▶ Task instructions
Everything from the line containing "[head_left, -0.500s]" through the line containing "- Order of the" should be repeated exactly, and nothing else from the data.

▶ Collected data
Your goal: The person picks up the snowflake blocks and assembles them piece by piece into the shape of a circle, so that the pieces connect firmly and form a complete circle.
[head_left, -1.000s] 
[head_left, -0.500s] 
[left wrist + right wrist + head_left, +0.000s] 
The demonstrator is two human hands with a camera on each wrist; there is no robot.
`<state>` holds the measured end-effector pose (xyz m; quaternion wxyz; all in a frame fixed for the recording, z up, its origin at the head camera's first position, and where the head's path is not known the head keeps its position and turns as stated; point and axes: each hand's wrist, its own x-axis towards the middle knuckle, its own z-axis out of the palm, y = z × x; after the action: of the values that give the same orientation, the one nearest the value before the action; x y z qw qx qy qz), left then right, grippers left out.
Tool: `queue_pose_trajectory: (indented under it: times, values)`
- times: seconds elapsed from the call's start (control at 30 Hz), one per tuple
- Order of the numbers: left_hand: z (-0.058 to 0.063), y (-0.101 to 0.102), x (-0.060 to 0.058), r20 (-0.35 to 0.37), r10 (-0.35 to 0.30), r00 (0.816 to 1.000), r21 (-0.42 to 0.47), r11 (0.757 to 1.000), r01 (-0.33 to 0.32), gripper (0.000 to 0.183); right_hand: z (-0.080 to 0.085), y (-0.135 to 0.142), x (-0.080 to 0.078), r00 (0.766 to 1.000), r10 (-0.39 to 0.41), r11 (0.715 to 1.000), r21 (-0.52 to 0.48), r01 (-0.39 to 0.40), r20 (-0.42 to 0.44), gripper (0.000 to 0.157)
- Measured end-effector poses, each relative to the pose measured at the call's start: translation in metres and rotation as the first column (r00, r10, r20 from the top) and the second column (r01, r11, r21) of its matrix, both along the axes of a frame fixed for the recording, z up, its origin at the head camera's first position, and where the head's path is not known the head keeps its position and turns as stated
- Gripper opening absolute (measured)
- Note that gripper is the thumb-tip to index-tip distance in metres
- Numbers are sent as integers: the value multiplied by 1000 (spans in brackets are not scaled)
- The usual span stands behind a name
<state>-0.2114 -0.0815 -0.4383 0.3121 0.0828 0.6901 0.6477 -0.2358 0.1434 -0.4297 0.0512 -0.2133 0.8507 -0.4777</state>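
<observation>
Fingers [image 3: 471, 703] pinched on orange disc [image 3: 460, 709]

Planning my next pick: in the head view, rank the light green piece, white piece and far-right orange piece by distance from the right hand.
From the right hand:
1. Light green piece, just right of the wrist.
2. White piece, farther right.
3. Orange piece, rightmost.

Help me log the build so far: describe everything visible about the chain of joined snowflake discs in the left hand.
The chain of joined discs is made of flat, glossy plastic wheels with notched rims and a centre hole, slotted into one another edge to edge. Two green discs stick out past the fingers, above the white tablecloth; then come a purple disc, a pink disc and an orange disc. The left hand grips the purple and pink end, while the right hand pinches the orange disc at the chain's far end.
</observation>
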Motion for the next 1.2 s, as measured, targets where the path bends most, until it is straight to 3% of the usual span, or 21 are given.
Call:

▶ Solved exercise
[head_left, -0.500s] 
[left wrist + right wrist + head_left, +0.000s] 
The demonstrator is two human hands with a camera on each wrist; there is no robot.
`<state>` holds the measured end-effector pose (xyz m; quaternion wxyz; all in a frame fixed for the recording, z up, its origin at the head camera's first position, and where the head's path is not known the head keeps its position and turns as stated; point and axes: each hand's wrist, its own x-axis towards the middle knuckle, its own z-axis out of the palm, y = z × x; after the action: of the values that give the same orientation, the one nearest the value before the action; x y z qw qx qy qz), left then right, grippers left out.
Tool: `queue_pose_trajectory: (indented under it: times, values)`
- times: seconds elapsed from the call's start (control at 30 Hz), one per tuple
- Order of the numbers: left_hand: z (-0.058 to 0.063), y (-0.101 to 0.102), x (-0.060 to 0.058), r20 (-0.35 to 0.37), r10 (-0.35 to 0.30), r00 (0.816 to 1.000), r21 (-0.42 to 0.47), r11 (0.757 to 1.000), r01 (-0.33 to 0.32), gripper (0.000 to 0.183); right_hand: z (-0.080 to 0.085), y (-0.135 to 0.142), x (-0.080 to 0.078), r00 (0.766 to 1.000), r10 (-0.39 to 0.41), r11 (0.715 to 1.000), r21 (-0.52 to 0.48), r01 (-0.39 to 0.40), r20 (-0.42 to 0.44), gripper (0.000 to 0.157)

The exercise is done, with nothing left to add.